Instructions for the task
Transcribe the listing that follows in full, exactly, and drop its images.

Given information
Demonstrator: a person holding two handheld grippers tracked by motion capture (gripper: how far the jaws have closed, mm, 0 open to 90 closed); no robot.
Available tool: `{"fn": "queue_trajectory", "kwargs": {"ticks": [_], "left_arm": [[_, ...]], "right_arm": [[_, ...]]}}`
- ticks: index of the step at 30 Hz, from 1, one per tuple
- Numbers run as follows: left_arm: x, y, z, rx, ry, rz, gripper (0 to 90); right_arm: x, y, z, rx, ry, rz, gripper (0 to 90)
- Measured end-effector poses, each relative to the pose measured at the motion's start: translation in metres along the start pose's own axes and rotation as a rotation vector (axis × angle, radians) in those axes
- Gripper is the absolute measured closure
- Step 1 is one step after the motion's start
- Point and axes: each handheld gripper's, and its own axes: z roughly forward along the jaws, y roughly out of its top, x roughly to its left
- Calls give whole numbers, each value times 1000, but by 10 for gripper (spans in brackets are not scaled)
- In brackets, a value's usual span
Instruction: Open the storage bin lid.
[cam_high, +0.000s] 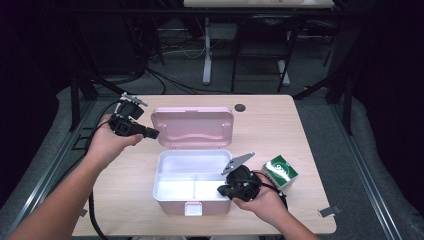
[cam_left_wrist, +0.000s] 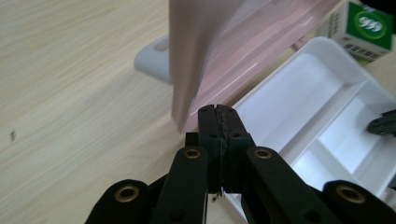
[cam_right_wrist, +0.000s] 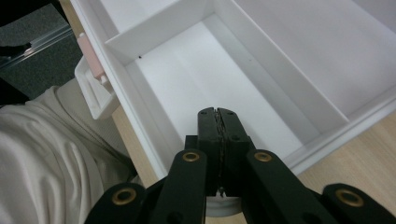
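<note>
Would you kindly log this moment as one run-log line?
box: open, compartments bare | lid: up | left tool: shut, by lid | right tool: shut, over box | green carton: beside box

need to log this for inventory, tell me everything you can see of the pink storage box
The pink storage box looks like smooth plastic: pink outside, white inside. Its lid stands open, hinged at the far edge and tilted back, with a moulded handle shape in it. The white tray inside has one long rear compartment and two smaller front ones, all empty. A white latch sits at the front. It rests on the wooden table. The left gripper sits shut by the lid's left edge; the right gripper, shut, hovers over the front right compartment.
</note>
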Motion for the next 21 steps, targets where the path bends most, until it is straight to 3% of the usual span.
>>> {"fn": "queue_trajectory", "kwargs": {"ticks": [16,21], "left_arm": [[9,-21,4,114,69,10,882],[15,-30,2,114,73,-1,885]], "right_arm": [[1,-1,0,-6,-4,-5,900],[2,-1,1,-10,-9,-4,900]]}}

Solution for this exercise
Demonstrator: a person holding two handheld grippers tracked by motion capture (gripper: how far the jaws have closed, mm, 0 open to 90 closed); no robot.
Available tool: `{"fn": "queue_trajectory", "kwargs": {"ticks": [_], "left_arm": [[_, ...]], "right_arm": [[_, ...]]}}`
- ticks: index of the step at 30 Hz, from 1, one per tuple
- Numbers run as follows: left_arm: x, y, z, rx, ry, rz, gripper (0 to 90); right_arm: x, y, z, rx, ry, rz, gripper (0 to 90)
- Measured end-effector poses, each relative to the pose measured at the motion's start: translation in metres along the start pose's own axes and rotation as a rotation vector (axis × angle, radians) in those axes
- Gripper is the absolute measured closure
- Step 1 is one step after the motion's start
- Point and axes: each handheld gripper's, and its own axes: z roughly forward along the jaws, y roughly out of its top, x roughly to its left
- Calls give whole numbers, each value times 1000, but by 10 for gripper (spans in brackets are not scaled)
- In brackets, a value's usual span
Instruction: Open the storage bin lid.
[cam_high, +0.000s] 
[cam_left_wrist, +0.000s] 
[cam_right_wrist, +0.000s] 
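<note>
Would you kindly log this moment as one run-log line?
box: open, compartments bare | lid: up | left tool: shut, by lid | right tool: shut, over box | green carton: beside box

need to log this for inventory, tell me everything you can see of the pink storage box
The pink storage box looks like smooth plastic: pink outside, white inside. Its lid stands open, hinged at the far edge and tilted back, with a moulded handle shape in it. The white tray inside has one long rear compartment and two smaller front ones, all empty. A white latch sits at the front. It rests on the wooden table. The left gripper sits shut by the lid's left edge; the right gripper, shut, hovers over the front right compartment.
</note>
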Motion for the next 21 steps, targets where the path bends most, until it is straight to 3% of the usual span.
>>> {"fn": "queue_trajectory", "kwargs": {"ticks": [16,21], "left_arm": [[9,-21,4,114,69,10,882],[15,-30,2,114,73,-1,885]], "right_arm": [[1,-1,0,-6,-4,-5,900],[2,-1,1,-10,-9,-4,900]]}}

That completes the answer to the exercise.